- [About this exercise]
The entries below hold a line with "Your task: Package" and a line with "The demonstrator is". Return those lines and all that lie between them, exactly and only.

- [Data shown]
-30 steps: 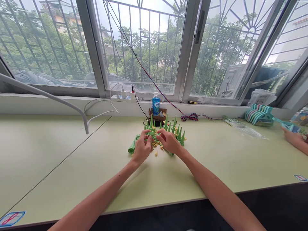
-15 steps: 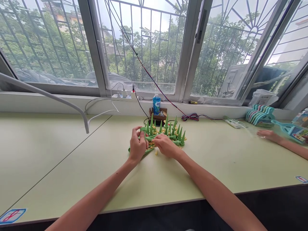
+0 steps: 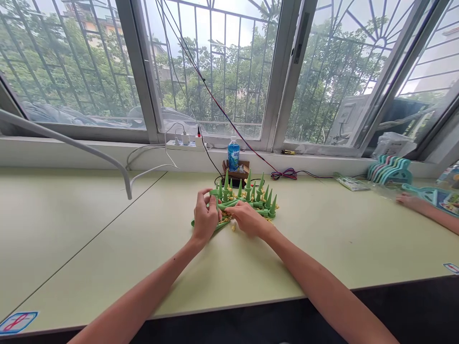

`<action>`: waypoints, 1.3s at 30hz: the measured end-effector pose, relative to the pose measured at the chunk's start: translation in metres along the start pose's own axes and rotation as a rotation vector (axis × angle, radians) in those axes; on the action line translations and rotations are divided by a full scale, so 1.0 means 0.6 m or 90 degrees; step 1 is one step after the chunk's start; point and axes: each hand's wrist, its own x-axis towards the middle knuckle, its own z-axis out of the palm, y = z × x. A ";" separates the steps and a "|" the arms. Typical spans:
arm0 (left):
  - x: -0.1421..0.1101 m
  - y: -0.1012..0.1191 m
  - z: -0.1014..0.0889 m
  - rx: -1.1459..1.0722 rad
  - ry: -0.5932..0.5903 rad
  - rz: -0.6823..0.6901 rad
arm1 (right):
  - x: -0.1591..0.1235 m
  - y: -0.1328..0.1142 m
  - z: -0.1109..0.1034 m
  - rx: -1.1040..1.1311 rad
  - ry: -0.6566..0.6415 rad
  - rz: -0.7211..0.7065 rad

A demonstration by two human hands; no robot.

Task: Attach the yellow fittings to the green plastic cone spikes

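My left hand (image 3: 205,219) is closed around a green plastic watering spike (image 3: 217,192), its ringed end showing above the fingers. Just to the right, my right hand (image 3: 247,219) has its fingers pinched together by the held piece; what lies between them is hidden. Beyond both hands, several green cone-shaped spikes (image 3: 248,187) stand upright, and others lie on their sides. Small yellow plastic parts (image 3: 233,228) are scattered among them, one in front of the right fingertips. A long green piece (image 3: 221,226) lies beneath my left hand.
Behind the pile, a blue bottle (image 3: 233,155) stands by a cardboard box (image 3: 245,169). Bundled cable (image 3: 284,174) lies along the wall. At right are teal hangers (image 3: 389,169) and another person's hand (image 3: 412,202). A white tube (image 3: 107,158) reaches in from the left.
My right fingers have shifted very slightly at the held piece; my left hand keeps its hold. The other person's hand has moved a little to the right.
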 end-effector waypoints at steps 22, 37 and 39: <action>-0.006 -0.004 0.004 0.036 -0.057 -0.013 | -0.003 0.008 0.003 -0.059 -0.029 0.071; -0.008 -0.014 0.006 0.029 -0.084 -0.011 | -0.001 0.008 -0.003 -0.044 -0.044 0.073; -0.009 -0.017 0.008 0.036 -0.086 -0.006 | -0.001 0.008 -0.003 -0.040 -0.036 0.064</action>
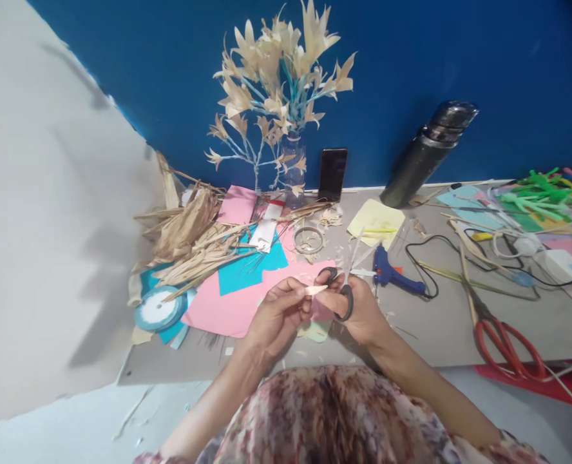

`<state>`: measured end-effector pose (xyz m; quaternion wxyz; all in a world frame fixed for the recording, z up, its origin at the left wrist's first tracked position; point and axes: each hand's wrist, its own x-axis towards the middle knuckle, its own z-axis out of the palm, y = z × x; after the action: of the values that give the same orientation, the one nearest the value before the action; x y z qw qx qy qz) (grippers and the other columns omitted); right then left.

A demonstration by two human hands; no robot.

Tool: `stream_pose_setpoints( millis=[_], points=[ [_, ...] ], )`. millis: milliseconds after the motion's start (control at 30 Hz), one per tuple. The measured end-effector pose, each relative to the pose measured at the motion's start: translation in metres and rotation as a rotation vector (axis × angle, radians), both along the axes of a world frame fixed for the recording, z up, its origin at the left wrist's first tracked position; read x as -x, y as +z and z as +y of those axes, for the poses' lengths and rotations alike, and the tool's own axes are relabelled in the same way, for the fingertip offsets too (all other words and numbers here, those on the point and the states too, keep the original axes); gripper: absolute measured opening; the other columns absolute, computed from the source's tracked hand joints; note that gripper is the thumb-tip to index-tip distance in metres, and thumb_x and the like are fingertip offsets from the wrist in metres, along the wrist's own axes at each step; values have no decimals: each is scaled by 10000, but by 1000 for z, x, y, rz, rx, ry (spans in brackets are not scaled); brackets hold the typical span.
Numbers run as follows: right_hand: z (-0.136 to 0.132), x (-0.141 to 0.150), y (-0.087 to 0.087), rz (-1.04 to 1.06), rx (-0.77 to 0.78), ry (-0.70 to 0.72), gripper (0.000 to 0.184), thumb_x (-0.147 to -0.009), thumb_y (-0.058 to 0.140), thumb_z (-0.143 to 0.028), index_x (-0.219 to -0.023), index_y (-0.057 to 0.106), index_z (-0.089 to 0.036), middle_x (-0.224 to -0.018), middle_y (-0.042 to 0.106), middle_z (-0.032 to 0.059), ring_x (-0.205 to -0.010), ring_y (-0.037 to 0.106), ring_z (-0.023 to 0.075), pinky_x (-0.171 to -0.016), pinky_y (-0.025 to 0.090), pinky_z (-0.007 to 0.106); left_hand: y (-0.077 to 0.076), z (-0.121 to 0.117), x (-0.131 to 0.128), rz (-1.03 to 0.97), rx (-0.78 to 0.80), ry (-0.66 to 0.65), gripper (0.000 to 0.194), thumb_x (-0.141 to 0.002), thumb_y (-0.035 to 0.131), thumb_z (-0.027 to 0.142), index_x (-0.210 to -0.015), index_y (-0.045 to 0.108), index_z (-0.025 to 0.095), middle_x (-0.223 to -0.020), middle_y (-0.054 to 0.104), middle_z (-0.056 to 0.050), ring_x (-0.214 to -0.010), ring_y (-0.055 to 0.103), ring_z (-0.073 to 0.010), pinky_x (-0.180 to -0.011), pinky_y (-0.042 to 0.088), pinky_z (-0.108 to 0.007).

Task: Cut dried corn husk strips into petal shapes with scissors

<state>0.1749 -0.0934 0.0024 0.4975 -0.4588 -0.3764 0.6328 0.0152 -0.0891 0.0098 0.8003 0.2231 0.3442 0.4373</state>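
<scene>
Between the thumb and fingers of my left hand (286, 303) is a small pale petal-shaped piece (316, 290), its pointed tip toward the right. My right hand (361, 309) has its fingers in the black handles of a pair of small scissors (348, 274), whose blades point up and away from me. Both hands are close together above pink paper (228, 303). Beyond them lie a roll of tape (308, 240) and a blue glue gun (395, 274). Pale scraps are scattered under and around the hands.
Dried husks (189, 225) and a ribbon spool (160, 308) lie at left. Behind stand husk flowers in a bottle (293, 167), a phone (332, 174) and a leaning flask (428, 154). At right are large red-handled scissors (505, 341), cords and green pipe cleaners (542, 193).
</scene>
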Motion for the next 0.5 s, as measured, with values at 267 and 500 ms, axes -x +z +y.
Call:
stream_pose_setpoints(
  millis=[267, 500],
  points=[
    [3, 10, 4, 363, 83, 125, 230, -631, 755, -224, -768, 577, -173, -609, 561, -33, -477, 487, 91, -446, 377, 198, -4, -2, 1, -113, 20, -107, 209, -701, 806, 192, -730, 610, 124, -629, 576, -17, -571, 518, -93, -577, 390, -207],
    [11, -10, 5, 493, 69, 108, 229, -668, 761, -230, -785, 571, -177, -623, 444, -77, -437, 282, 23, -419, 256, 153, -6, 1, 1, -253, 94, -118, 181, -727, 778, 190, -734, 610, 124, -702, 544, -13, -579, 474, -83, -576, 376, -226]
  ],
)
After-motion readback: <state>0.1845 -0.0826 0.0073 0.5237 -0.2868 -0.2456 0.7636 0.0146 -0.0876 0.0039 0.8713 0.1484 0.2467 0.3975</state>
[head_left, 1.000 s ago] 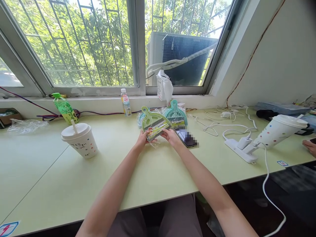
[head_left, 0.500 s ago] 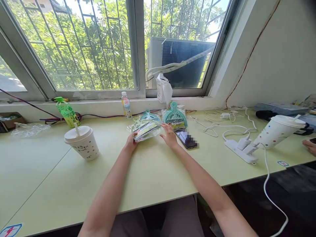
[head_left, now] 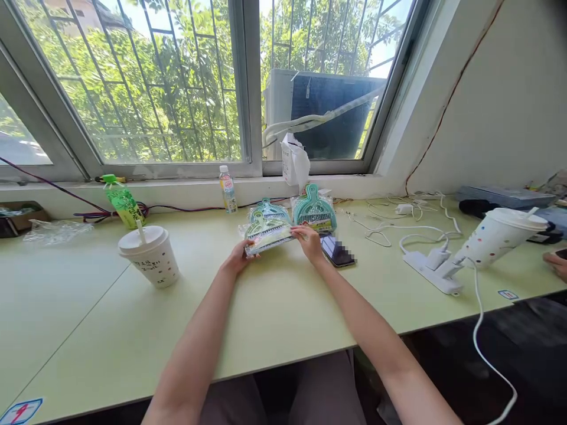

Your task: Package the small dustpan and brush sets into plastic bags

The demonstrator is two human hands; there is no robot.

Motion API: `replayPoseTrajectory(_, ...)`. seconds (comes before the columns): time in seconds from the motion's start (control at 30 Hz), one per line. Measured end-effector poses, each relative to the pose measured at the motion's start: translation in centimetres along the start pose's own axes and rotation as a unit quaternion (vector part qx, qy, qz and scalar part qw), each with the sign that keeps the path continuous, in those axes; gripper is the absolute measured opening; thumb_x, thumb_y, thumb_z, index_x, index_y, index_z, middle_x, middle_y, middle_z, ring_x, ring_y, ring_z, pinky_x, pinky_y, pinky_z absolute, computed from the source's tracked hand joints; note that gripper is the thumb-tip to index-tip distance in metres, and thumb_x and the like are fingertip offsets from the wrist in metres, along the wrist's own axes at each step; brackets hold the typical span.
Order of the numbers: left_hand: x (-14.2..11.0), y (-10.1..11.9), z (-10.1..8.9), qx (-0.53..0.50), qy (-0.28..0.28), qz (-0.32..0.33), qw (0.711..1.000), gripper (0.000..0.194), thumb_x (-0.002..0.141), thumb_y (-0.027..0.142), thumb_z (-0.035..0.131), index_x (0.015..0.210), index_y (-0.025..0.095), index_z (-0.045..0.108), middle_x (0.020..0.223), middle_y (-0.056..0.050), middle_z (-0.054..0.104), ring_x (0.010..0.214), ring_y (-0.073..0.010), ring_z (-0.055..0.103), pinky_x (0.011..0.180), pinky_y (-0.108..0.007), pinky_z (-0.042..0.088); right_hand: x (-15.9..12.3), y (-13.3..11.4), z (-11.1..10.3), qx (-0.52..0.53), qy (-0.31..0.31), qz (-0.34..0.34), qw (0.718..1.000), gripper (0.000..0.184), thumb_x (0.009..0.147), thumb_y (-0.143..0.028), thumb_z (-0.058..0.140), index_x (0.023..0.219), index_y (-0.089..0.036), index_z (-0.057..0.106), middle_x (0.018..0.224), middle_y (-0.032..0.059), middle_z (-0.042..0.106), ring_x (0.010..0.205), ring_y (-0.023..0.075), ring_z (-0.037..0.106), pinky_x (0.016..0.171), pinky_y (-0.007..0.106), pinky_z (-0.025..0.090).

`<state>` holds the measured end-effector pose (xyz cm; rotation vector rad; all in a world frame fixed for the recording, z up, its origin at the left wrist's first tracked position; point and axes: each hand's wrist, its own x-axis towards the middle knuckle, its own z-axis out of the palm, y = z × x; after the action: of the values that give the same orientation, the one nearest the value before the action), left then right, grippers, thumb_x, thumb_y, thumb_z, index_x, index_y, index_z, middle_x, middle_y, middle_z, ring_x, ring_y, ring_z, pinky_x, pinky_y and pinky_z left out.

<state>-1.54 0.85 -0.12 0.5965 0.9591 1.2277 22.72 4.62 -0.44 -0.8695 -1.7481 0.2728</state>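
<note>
A small green dustpan-and-brush set [head_left: 270, 235] in clear plastic wrap is held just above the table, its lower edge tilted toward me. My left hand [head_left: 239, 257] is closed around its left end. At the right end, the fingers of my right hand [head_left: 309, 241] pinch the wrapped edge. Just behind it, a second wrapped dustpan set [head_left: 266, 206] is partly covered. A third wrapped set [head_left: 313, 205] stands against the sill, behind my right hand. Beside that hand lies a phone [head_left: 340, 254] with its screen partly blurred.
White cups with straws [head_left: 150, 260] [head_left: 502, 236] stand left and right. A green bottle [head_left: 121, 202], a small bottle [head_left: 228, 190] and a tissue pack [head_left: 295, 159] are at the back. A power strip [head_left: 432, 273] with cables is at right. Another person's hand [head_left: 557, 264] shows at the right edge.
My right fingers have closed from spread onto the set's right edge. The set has shifted slightly right and turned more level, showing more of the set behind it.
</note>
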Motion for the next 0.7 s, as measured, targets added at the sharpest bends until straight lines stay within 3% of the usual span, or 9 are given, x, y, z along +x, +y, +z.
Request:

- [Answer to this problem]
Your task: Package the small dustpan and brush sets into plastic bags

The demonstrator is two human hands; there is no robot.

Nothing more is needed for this exercise.